#### Task statement
Your task is to repeat exactly the lines below between the line holding "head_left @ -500" and the line holding "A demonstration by", inclusive, and only those.

START Data shown

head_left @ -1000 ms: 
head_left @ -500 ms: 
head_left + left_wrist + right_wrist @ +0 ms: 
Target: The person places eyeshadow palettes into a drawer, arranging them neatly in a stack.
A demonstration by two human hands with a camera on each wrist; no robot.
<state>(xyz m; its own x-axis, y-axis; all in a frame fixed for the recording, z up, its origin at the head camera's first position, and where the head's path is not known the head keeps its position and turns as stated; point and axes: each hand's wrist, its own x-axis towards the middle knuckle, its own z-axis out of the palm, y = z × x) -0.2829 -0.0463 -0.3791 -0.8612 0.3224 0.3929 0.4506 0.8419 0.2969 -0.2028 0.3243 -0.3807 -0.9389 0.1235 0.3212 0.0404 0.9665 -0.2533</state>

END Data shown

#### The completed task
head_left @ -500 ms: 
head_left + left_wrist + right_wrist @ +0 ms: 
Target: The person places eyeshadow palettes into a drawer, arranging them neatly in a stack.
A demonstration by two human hands with a camera on each wrist; no robot.

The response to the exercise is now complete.